Sauvignon Blanc, says White, “is an incredibly naked wine. What you taste on the vine you taste in the wine” which is why “fruit quality is everything to us”. And why many grapes must be eaten, including a lot of under-ripe, tart fruit, before perfect juicy goodness explodes in the mouth.

“Our job is to catch sauvignon blanc on the ideal day. We have a two day window to get the flavor right,” White says.

Then it’s full production mode. The sauvignon blanc grapes are sourced from estate and grower vineyards in the Rapaura, Fairhall, Renwick and Brancott sub-regions of the Wairau Valley and harvested by machine. There are several reasons for not picking by hand. It allows Cloudy Bay to harvest the grapes at dawn and dusk, when the fruit is still cool which means the grapes retain their vibrancy. Machine harvesting also breaks the skins which helps extract phenolic compounds from the skin. When these compounds make contact with yeast it ferments and creates a passionfruit flavour that has helped create Cloudy Bay sauvignon for what it is today, and “shown to be an important part of the wine style”.

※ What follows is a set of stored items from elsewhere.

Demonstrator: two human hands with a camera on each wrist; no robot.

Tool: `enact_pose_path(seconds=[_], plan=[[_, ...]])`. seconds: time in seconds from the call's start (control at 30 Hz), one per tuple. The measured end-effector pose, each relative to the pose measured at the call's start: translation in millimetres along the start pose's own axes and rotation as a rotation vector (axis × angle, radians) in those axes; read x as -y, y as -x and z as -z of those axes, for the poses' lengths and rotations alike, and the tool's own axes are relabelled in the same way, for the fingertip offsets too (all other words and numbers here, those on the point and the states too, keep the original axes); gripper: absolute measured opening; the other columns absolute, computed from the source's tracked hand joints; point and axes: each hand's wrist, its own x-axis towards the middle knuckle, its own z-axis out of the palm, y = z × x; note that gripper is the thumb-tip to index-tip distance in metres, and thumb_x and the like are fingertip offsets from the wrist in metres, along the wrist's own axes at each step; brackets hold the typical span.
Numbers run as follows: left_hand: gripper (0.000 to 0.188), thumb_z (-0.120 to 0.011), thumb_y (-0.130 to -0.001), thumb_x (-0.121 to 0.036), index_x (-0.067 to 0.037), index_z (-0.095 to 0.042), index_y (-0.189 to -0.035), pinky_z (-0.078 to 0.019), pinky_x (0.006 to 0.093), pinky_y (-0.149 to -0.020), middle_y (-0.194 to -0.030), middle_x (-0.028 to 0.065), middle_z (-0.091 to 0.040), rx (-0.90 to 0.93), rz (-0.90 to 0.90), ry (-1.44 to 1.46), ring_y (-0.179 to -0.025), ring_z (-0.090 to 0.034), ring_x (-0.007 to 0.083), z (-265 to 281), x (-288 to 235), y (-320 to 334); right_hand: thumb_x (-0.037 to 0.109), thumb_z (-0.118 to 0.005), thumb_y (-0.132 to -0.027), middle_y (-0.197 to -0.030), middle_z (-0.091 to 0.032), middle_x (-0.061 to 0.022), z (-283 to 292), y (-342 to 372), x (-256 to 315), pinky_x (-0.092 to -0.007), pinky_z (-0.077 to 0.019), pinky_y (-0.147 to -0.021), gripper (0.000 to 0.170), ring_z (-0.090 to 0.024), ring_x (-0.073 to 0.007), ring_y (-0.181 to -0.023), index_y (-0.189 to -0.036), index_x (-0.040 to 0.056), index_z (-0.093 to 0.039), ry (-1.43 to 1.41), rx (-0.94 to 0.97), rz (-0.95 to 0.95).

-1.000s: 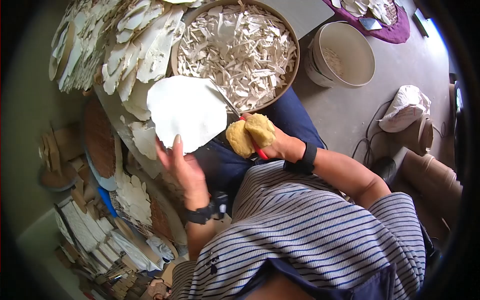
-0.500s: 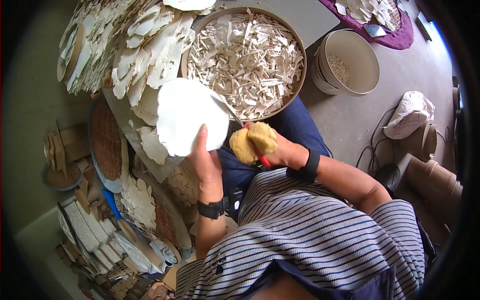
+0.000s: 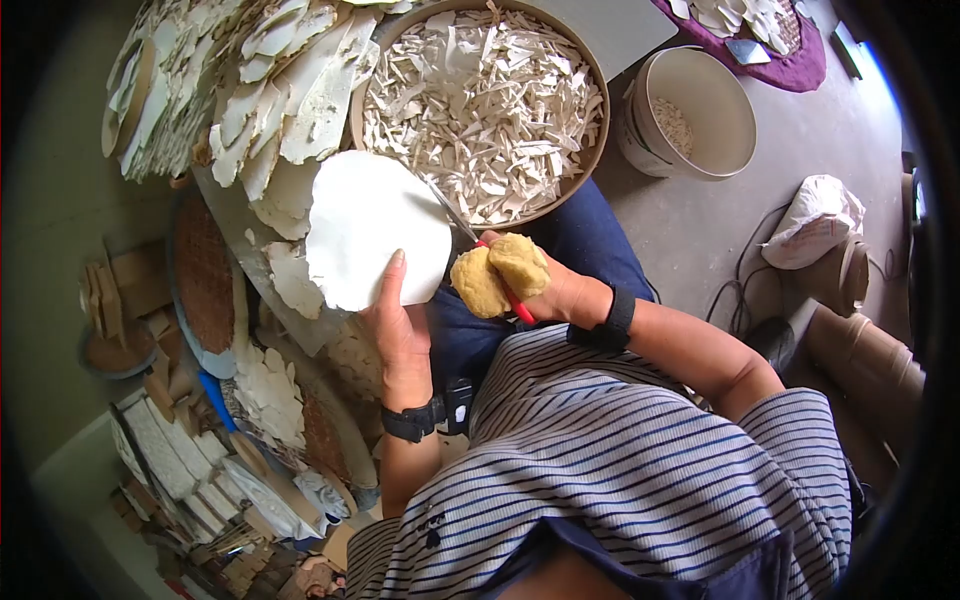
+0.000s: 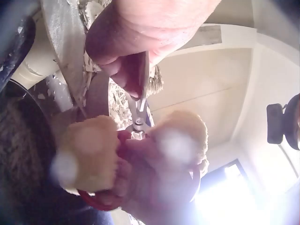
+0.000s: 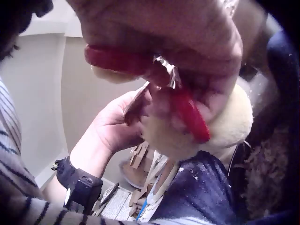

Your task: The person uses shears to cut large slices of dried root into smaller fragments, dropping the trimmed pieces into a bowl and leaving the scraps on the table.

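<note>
In the head view my left hand (image 3: 402,335) holds a thin, flat white sheet (image 3: 370,225) with an uneven outline. Its thumb lies on top near the lower edge, and the fingers are hidden underneath. My right hand (image 3: 565,295) grips red-handled scissors (image 3: 517,305), whose handles are wrapped in thick yellow foam padding (image 3: 480,282). The blades point up and left, right at the sheet's right edge. In the right wrist view fingers curl round the red handle (image 5: 192,117). The left wrist view shows the sheet edge-on, pinched under the left thumb.
A round tray (image 3: 597,145) heaped with white cut strips sits just beyond the hands. Stacks of white sheets (image 3: 270,100) stand at the upper left. To the right are a white bucket (image 3: 715,110) with scraps inside and a white bag (image 3: 815,220) beside cables.
The left hand has moved from the sheet's lower left to its lower right edge, its thumb now on top. The sheet has turned and shifted slightly. The right hand keeps the scissors nearly in place.
</note>
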Motion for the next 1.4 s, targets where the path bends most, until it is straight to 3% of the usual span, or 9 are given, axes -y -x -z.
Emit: enact_pose_path(seconds=[0.13,0.2,0.27,0.33,0.47,0.8,0.93,1.0,1.4], plan=[[0.052,-0.061,-0.077,0.0,-0.004,-0.042,-0.126,-0.043,0.0363,-0.09,-0.117,0.0076,-0.051,0.066,0.019,-0.039,-0.105,-0.051,0.0214,2.9,-1.0,0.9,0.016,-0.058,-0.074,-0.076,-0.056,-0.013,6.0,-1.4,-0.6,-0.0384,-0.0474,-0.067,0.017,-0.056,-0.0333,-0.073,-0.085,0.0036,-0.057,0.032,-0.002,0.034],[0.054,-0.061,-0.077,0.0,-0.006,-0.041,-0.127,-0.0423,0.0362,-0.091,-0.117,0.0069,-0.05,0.081,0.045,-0.038,-0.106,-0.05,0.0211,5.8,-2.0,-1.5,0.017,-0.058,-0.074,-0.076,-0.056,-0.0134,-10.3,4.0,-22.7,-0.0386,-0.0474,-0.065,0.016,-0.056,-0.0336,-0.072,-0.083,0.0037,-0.057,-0.323,0.023,-0.121],[0.055,-0.06,-0.076,0.001,-0.006,-0.041,-0.127,-0.0421,0.0364,-0.091,-0.118,0.0067,-0.05,0.072,0.049,-0.054,-0.106,-0.05,0.0211,5.3,-2.5,-1.6,0.018,-0.057,-0.075,-0.075,-0.057,-0.0139,-1.9,3.3,-16.8,-0.0386,-0.0475,-0.062,0.016,-0.056,-0.034,-0.07,-0.08,0.0038,-0.056,0.1,-0.01,0.117],[0.052,-0.06,-0.076,0.002,-0.003,-0.042,-0.125,-0.0425,0.0358,-0.091,-0.117,0.0078,-0.051,0.06,0.024,-0.045,-0.105,-0.051,0.021,2.3,-3.1,-2.7,0.018,-0.057,-0.074,-0.075,-0.057,-0.0138,-4.8,4.1,-16.8,-0.0386,-0.0476,-0.062,0.015,-0.057,-0.0339,-0.07,-0.08,0.0037,-0.056,-0.193,0.008,-0.063],[0.049,-0.061,-0.076,0.003,0.002,-0.045,-0.121,-0.0432,0.0341,-0.09,-0.115,0.0105,-0.052,0.032,-0.02,-0.023,-0.101,-0.053,0.0207,-0.1,-6.7,-1.3,0.017,-0.058,-0.074,-0.078,-0.057,-0.0143,-1.9,5.8,-8.2,-0.038,-0.0478,-0.064,0.016,-0.057,-0.0341,-0.073,-0.082,0.0033,-0.056,-0.264,0.045,-0.167],[0.054,-0.061,-0.074,0.007,-0.002,-0.042,-0.123,-0.0444,0.0319,-0.088,-0.112,0.0086,-0.052,0.114,0.097,-0.125,-0.099,-0.053,0.0191,14.6,-9.5,6.1,0.015,-0.056,-0.075,-0.081,-0.056,-0.0158,7.7,3.9,-5.2,-0.0374,-0.0474,-0.069,0.017,-0.056,-0.034,-0.078,-0.086,0.0025,-0.054,-0.008,0.086,-0.116],[0.054,-0.061,-0.073,0.007,-0.002,-0.043,-0.123,-0.0439,0.0316,-0.088,-0.113,0.0084,-0.051,0.112,0.121,-0.129,-0.1,-0.052,0.019,17.1,-12.6,4.9,0.015,-0.057,-0.075,-0.081,-0.056,-0.0155,-1.8,7.8,-16.3,-0.0374,-0.0472,-0.069,0.017,-0.056,-0.0338,-0.077,-0.087,0.0026,-0.055,-0.307,0.076,-0.156],[0.054,-0.062,-0.072,0.007,-0.002,-0.043,-0.122,-0.0432,0.0313,-0.089,-0.113,0.0082,-0.051,0.113,0.134,-0.139,-0.101,-0.052,0.019,17.3,-16.9,5.2,0.015,-0.057,-0.075,-0.083,-0.056,-0.0154,9.1,7.2,-1.4,-0.0374,-0.047,-0.069,0.018,-0.056,-0.0336,-0.078,-0.087,0.0026,-0.055,-0.037,0.076,-0.084],[0.058,-0.065,-0.07,0.005,-0.003,-0.042,-0.123,-0.0434,0.0312,-0.088,-0.112,0.008,-0.052,0.252,0.224,-0.25,-0.102,-0.052,0.0195,34.2,-23.7,5.5,0.017,-0.058,-0.075,-0.085,-0.058,-0.0145,9.7,9.8,-10.6,-0.0374,-0.0475,-0.07,0.017,-0.056,-0.0331,-0.079,-0.087,0.0035,-0.057,-0.039,0.019,0.015]])
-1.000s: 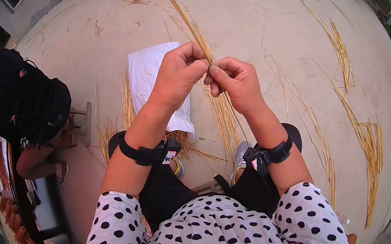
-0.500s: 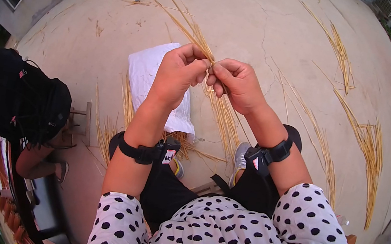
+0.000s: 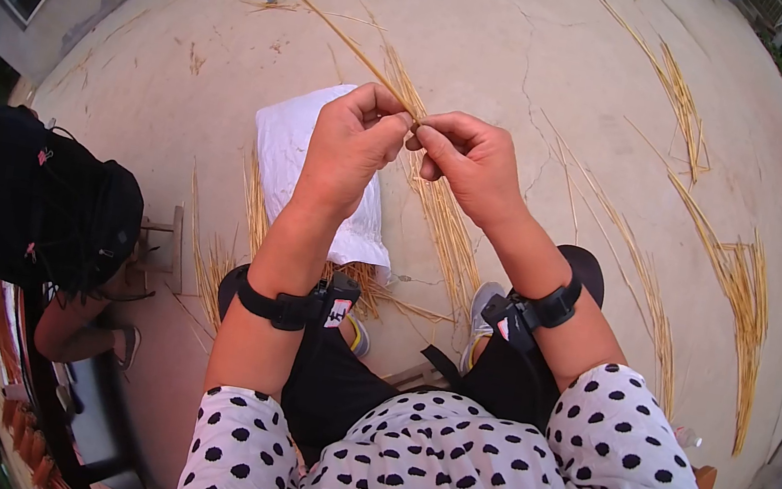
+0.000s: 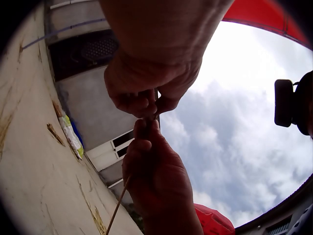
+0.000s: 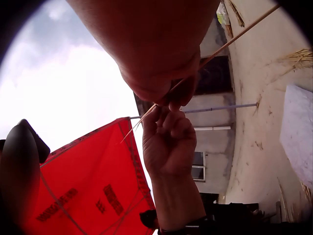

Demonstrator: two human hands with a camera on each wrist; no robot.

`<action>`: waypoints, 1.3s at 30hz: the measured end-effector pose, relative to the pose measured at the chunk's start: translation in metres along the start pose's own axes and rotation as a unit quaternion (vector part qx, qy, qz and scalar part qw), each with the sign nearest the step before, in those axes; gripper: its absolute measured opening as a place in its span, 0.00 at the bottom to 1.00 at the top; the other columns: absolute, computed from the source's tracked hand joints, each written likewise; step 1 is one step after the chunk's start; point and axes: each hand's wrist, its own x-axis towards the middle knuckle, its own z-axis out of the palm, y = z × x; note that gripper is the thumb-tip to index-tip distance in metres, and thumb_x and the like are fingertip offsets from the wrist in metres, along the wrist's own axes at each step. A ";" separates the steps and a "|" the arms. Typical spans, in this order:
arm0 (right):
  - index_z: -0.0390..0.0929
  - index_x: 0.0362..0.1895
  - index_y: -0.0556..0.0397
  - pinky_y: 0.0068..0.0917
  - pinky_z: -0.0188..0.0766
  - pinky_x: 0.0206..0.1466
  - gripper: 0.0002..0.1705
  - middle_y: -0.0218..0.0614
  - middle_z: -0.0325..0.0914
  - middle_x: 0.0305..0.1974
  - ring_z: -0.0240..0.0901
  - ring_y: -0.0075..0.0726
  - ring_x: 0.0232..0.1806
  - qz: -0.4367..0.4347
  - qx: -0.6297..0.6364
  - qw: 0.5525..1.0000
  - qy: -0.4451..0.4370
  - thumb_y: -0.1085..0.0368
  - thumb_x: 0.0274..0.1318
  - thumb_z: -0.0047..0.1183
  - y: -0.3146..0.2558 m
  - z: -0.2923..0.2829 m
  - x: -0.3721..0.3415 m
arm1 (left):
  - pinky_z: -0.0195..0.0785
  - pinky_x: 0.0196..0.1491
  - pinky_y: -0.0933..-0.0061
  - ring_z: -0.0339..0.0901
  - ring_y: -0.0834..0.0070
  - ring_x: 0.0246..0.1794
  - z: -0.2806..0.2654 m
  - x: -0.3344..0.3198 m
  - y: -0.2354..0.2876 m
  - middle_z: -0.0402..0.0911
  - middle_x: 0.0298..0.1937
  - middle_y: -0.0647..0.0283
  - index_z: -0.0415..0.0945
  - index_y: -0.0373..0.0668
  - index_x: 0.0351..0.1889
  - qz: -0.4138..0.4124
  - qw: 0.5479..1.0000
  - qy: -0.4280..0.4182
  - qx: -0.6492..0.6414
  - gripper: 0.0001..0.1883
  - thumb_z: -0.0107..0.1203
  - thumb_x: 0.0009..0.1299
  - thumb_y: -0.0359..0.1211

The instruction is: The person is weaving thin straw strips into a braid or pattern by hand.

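In the head view both hands meet fingertip to fingertip over the ground. My left hand [image 3: 350, 147] pinches a thin golden straw stalk [image 3: 315, 10] between thumb and fingers, and the stalk slants to the upper left. Close beside it, my right hand [image 3: 473, 166] pinches the straw at the same spot. Seen from the left wrist, one length of stalk [image 4: 117, 208] sticks out past the right hand [image 4: 156, 171]. In the right wrist view, thin straw ends [image 5: 134, 129] poke out beyond the left hand [image 5: 171, 142]. The pinched point itself is mostly hidden by the fingers.
Below the hands lies a white sack [image 3: 303, 120], with a straw bundle [image 3: 445, 222] right of it. More straw piles [image 3: 742, 297] lie on the concrete at right. A person with a black backpack [image 3: 43, 203] sits at left. A red canopy [image 5: 93, 181] hangs overhead.
The several straws fanning from the hands have become a single stalk in view, swung further left. The hands stay nearly in place, with slight finger shifts.
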 end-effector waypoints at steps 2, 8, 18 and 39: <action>0.78 0.35 0.61 0.15 0.67 0.24 0.07 0.33 0.78 0.27 0.69 0.18 0.20 -0.010 -0.025 0.999 0.016 0.70 0.54 0.53 0.000 0.000 0.000 | 0.50 0.19 0.87 0.61 0.88 0.17 -0.002 0.001 -0.001 0.70 0.21 0.70 0.72 0.37 0.32 -0.012 1.000 -0.006 -0.002 0.02 0.51 0.62 0.26; 0.77 0.35 0.61 0.15 0.67 0.24 0.06 0.33 0.78 0.27 0.69 0.18 0.21 -0.030 -0.039 0.999 0.023 0.70 0.55 0.52 0.001 -0.002 0.000 | 0.53 0.21 0.85 0.62 0.87 0.18 0.002 0.000 0.001 0.74 0.23 0.66 0.72 0.33 0.32 -0.026 1.000 -0.012 -0.013 0.06 0.53 0.59 0.27; 0.78 0.34 0.62 0.15 0.68 0.24 0.06 0.33 0.79 0.26 0.70 0.17 0.21 -0.051 -0.059 0.996 0.038 0.70 0.53 0.54 0.001 0.000 -0.003 | 0.54 0.22 0.86 0.63 0.88 0.19 0.005 -0.003 -0.001 0.74 0.23 0.66 0.72 0.34 0.30 -0.015 1.000 -0.003 -0.025 0.04 0.52 0.59 0.25; 0.76 0.34 0.57 0.14 0.63 0.21 0.09 0.33 0.77 0.27 0.66 0.18 0.19 0.093 0.150 0.979 -0.101 0.64 0.58 0.51 -0.005 -0.012 0.002 | 0.55 0.24 0.85 0.64 0.88 0.21 0.003 -0.006 0.012 0.75 0.23 0.66 0.72 0.35 0.30 0.001 0.998 -0.061 -0.002 0.03 0.49 0.59 0.24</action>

Spring frosts are a viticultural challenge where temperatures can get to minus 2 degrees celsius on the ground. When frost threatens helicopters are used to fly over the vines and stir up the cold air so it doesn’t settle. The rotors blow the warm air from up high down to the ground to ensure the temperature is not below zero.

It’s a crucial time when the vines are flowering or in bud. The new tendrils and shoots are incredibly delicate and vulnerable to frost, and if “frosted” they won’t produce fruit.

Last year Cloudy Bay had seven helicopter callouts which adds up in cost, but as White points out “you can lose an entire crop in an evening here”.

“Spring time is pretty scary. It comes down to how much you are willing to risk? We have high value fruit and we really need to make sure we protect that,” he says.

White sums up the 2012 season as “nerve wracking”. It started as a record-breaking season but not for the reasons one would like. Summer had the lowest temperature and sunshine levels Marlborough had experienced in 80 years with the cool conditions resulting in poor flower set, reducing yields by 25 per cent.

“There was a time during the season when it was hard to believe the fruit was ever going to ripen,” says White.

However, autumn provided a month of mild, sunny and dry weather which relieved all concerns.

With cold growing season temperatures there is a risk of acquiring an edge of unripe, green characters in Sauvignon Blanc.

Cloudy Bay vineyards are located on stony, free draining soils and these sites act as heat traps, helping the fruit achieve optimal ripeness. Cloudy Bay’s carefully selected vineyards have produced consistently ripe, attractive flavours in its 2012 wines.

Harvest commenced two weeks later than average but allowed for excellent flavour development without any associated increase in alcohol.

“The flavours that I saw in our vineyards were some of the strongest I have seen in my eight years at Cloudy Bay,” says winemaker Tim Heath. “It was a season that really put your decision making to the test but it had all the ingredients that a winery team would have on their harvest ‘wish list’ … a sense of excitement, low yields, long slow ripening, and resulting wines with excellent concentration and balance.”